## Aim of the task
Please print the listing that follows word for word, but skip any pictures it holds.

## Data
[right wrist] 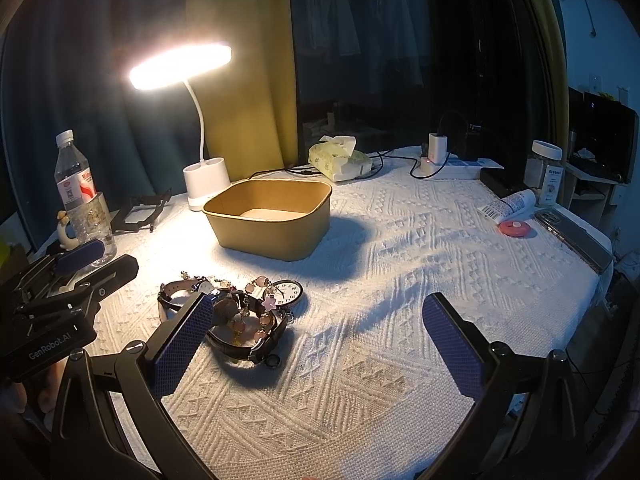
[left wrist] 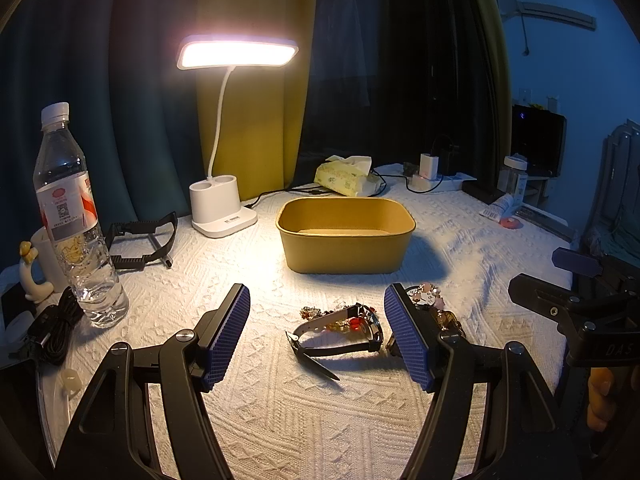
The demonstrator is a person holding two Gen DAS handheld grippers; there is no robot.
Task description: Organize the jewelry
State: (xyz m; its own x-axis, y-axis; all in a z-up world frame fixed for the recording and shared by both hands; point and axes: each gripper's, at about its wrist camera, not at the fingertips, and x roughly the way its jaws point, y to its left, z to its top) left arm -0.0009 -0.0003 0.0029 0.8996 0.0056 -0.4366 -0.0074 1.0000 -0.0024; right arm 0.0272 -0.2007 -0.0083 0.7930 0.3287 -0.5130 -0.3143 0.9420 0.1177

## Response
[right wrist] 
[left wrist] 
The demonstrator is a person holding two Gen DAS handheld grippers; there is no robot.
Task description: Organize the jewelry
State: (xyz m; its own x-axis, y-axis; all in a z-up world frame fixed for the recording and shared by both hands; point and axes: each gripper's, at about its wrist camera, not at the fingertips, and x roughly the way its jaws point, y to its left, z to its top) left arm -0.0009 -0.0003 0.0029 0.8996 0.0056 -0.4366 -0.0074 1.0000 -0.0024; right arm 0.0272 -0.2007 -0.0083 0.7930 0.3287 -0.5130 -0.3143 0.9420 0.1177

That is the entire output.